Project Topics
I'd like it if you come up with your own ideas! However, if you'd like to get some ideas, there are possibilities of projects in the areas of:
climate science (together with Niklas Röber, DKFZ, Hamburg)
The goal is the visualization of thermohaline circulation which is also known as the ocean conveyer belt. The task is finding it in a large data set and getting an idea what characteristics (speed, salt concentration, temperature, density) it might have in different parts of the ocean. The data set is a volumetric data set of size 800x400x50. You could use your own software to visualize it or some standard tools, like Avizo, ParaView, SimVis, Vapor, Visit. The key is finding the right transfer function! (download data, 2.3GB)
summary of algorithmic performances (together with Martin Polascheck)

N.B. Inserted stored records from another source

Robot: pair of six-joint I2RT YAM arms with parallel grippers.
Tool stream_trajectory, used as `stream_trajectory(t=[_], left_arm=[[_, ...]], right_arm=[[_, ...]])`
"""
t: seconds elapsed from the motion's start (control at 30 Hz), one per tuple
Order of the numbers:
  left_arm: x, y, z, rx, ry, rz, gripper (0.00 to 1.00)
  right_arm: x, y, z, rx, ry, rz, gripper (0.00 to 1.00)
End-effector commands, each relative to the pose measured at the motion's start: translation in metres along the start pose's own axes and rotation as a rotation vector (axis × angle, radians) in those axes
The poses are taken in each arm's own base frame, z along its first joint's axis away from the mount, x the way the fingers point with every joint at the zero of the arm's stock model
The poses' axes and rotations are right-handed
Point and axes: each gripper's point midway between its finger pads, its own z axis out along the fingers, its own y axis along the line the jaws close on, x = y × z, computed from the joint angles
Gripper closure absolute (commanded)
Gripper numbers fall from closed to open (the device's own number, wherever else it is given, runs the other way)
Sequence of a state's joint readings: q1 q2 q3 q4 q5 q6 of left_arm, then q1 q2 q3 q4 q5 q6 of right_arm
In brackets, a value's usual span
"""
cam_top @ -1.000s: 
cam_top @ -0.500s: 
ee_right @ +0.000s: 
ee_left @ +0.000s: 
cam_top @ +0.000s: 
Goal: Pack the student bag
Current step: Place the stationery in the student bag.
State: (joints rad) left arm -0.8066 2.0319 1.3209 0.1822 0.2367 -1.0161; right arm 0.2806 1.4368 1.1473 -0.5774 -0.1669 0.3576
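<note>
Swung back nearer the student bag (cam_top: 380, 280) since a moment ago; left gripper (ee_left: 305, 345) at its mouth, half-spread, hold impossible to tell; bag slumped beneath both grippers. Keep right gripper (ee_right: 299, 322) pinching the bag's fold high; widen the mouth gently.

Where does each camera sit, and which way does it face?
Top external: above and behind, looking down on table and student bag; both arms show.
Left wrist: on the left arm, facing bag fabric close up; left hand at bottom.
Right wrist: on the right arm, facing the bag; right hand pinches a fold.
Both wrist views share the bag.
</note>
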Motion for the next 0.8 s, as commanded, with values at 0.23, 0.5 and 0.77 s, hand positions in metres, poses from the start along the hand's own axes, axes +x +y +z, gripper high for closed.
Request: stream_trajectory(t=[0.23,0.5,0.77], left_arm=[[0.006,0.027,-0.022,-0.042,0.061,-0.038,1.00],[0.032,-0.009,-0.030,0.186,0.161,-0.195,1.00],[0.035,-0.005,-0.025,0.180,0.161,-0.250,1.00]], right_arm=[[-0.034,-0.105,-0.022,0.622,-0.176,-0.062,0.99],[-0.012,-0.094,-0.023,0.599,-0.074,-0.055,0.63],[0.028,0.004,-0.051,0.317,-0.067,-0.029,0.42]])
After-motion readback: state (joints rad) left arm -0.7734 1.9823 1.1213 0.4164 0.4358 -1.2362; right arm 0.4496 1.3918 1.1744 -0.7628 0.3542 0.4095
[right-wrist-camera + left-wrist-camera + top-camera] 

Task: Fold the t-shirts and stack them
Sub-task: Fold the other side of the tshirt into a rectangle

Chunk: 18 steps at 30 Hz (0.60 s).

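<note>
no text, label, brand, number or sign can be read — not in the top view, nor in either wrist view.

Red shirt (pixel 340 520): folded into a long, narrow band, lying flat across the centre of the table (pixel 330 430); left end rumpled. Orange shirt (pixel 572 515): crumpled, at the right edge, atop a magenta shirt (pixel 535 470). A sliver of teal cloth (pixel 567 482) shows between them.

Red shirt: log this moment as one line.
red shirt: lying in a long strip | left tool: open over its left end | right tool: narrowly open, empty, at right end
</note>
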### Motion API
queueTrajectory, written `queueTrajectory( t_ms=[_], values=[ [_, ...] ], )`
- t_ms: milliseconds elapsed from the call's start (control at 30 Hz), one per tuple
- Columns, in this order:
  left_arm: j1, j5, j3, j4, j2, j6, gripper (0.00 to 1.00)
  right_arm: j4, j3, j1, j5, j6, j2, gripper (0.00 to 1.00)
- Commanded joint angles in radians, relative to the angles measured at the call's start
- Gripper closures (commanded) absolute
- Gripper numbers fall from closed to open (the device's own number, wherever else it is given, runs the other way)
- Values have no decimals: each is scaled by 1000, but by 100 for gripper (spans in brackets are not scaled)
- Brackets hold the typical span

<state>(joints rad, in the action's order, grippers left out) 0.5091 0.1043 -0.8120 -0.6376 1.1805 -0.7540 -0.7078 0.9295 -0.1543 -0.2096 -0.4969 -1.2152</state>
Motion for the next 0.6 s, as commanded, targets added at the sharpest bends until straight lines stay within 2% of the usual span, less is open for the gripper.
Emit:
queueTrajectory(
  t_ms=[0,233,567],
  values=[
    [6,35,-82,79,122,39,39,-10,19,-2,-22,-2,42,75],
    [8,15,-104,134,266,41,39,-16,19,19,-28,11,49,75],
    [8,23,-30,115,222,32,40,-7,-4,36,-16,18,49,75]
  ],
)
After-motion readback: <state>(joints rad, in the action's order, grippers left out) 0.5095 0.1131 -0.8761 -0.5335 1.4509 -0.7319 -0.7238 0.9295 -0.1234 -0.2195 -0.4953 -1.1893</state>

The lecture on Algorithm and Data Structures includes an assignment in which each student has to implement a data structure for sorting. At the end of the course, it is possible to compare one's own results with everybody else. However, there is a large set of graphs that are being produced and one looses the overview very quickly. The task is to create an interactive program to create a better overview of all the data as well as good interaction techniques to quickly drill down into the relevant details a user would like to see. (download data, 365KB)
aiding in the modelling of engines (together with Harald Piringer, VRVis)
The data set consists of 1000 different simulations of an engine. Different design parameters (such as "EVO_shift", "IVO_shift", "ROI_shift", "Vane_p") have been changed for each simulation run. There are further parameters, such as "EnSpeed" and "Load_sig" that can take any values while the engine is running. The engineers are interested in minimizing ("TRAPPED-FUEL_MB", "COMBUSTION-NOISE_C of ENGINE 1") and maximizing (e.g. "TORQUE_PF") a number of other parameters. The simple question is -- what is the best parameter setting? Since there is not one single parameter setting that will fulfill all the constraints, can you build a system that let the engineer better understand the tradeoffs? (download data csv, 106KB and txt, 1.9KB)
Temperature Data
Would you like to play with the temperature data by yourself? This is no problem. I provide them to you as an xls file. What's the best way to convince the Rektor that we need an AC unit in our building? How can you create a proper overview. Do you find questionable data points? Are there differences in the floors? What hypothesis can you create / verify / invalidate with this data?! Help! (download data, 8.9MB and Building's Floor Plan, 300KB)
Open Data
There has been a deluge of open data by various government and governmental organization over the last few years. While this is admirable, what good is all this data doing if the common citizen is not being able to understand, explore, nor learn from this data. Hence, the goal is to develop a tool (ideally) web based that helps people to explore such data. One of the challenges will be to gear this tool toward a broad set of people, hence you cannot assume a great visual literacy (a problem the New York times has been struggling with and perhaps is providing some ideas for). Further, it is unrealistic to provide a universal tool where all types of data can be explored with and all questions can be answered with. Hence, it'll be important to narrow your focus on specific aspect of civic life. There are quite a number of open data sources that you can choose from:
IEEE Vis / BioVis contests
There is a visualization contest running right now which is on visualization of climate data. Further, BioVis is running a Data Contest as well as a Redesign Contest right now. Don't be afraid! Check it out and see what you can do. It'll be fun, and might get you a trip to Paris in November to attend the Visualization conference. I do believe these are doable for you!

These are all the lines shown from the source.